WASHINGTON — The economy grew at a moderate or slight rate this summer in eight of the Federal Reserve’s 12 districts, a slowdown from previous reports that may make Fed policy makers more cautious about an interest rate hike.
The Fed’s ‘‘Beige Book’’ survey of business conditions found that growth slowed in two districts, Philadelphia and Richmond. The economy was unchanged in New York and Kansas City. In its last report in July, growth was modest or moderate in 11 of 12 districts.
The report comes after Friday’s jobs figures showed that hiring slowed in August to half the pace seen in June and July. And a business survey found that manufacturing activity actually shrank last month. Such readings likely darken the outlook for most Fed officials.
Consumer spending and retail sales were mostly flat across the 12 districts, the Beige Book said, a potential concern since robust consumer spending has been one of the few factors lifting the economy this year. Home sales have increased, the report said.
The Beige Book report, which is based on discussions with business leaders in each regional district, will be considered at the Fed’s next meeting Sept. 20-21. Fed policy makers will weigh whether to raise the short-term interest rate that they control for the first time this year.
The rate was pinned at nearly zero for seven years during the Great Recession and a slow recovery. The Fed increased it to between one-quarter and one-half a percentage point last December.
Few observers expect the Fed will lift rates in two weeks.
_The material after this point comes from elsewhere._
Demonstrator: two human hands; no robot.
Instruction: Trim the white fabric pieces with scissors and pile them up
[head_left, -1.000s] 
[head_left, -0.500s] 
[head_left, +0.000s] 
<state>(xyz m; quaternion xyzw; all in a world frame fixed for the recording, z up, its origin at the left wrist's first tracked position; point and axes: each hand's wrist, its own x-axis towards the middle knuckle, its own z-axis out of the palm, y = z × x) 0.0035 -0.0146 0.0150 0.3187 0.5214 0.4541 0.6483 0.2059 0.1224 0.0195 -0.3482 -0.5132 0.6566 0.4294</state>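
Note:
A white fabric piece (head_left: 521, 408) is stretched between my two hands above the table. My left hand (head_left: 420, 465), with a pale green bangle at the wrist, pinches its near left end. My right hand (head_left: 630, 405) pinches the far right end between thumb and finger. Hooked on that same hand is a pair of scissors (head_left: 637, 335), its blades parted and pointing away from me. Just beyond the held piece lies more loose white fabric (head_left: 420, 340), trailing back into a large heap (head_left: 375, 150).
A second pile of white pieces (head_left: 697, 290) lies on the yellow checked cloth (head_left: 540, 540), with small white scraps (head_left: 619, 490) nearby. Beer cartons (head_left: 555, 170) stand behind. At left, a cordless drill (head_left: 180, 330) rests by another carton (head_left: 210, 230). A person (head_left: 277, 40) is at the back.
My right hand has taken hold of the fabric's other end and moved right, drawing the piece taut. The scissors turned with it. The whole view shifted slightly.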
Investors think there is only a 15 percent chance of a hike, according to futures markets. And the odds of an increase at the December meeting have fallen to 46 percent, down from above 50 percent last week.
Most economists expect growth to quicken in the July-September quarter, to between 2.5 percent and 3 percent.
That would be an improvement from the first six months of the year, when growth was barely 1 percent. Still, recent data raise the risk that the economy will remain tepid.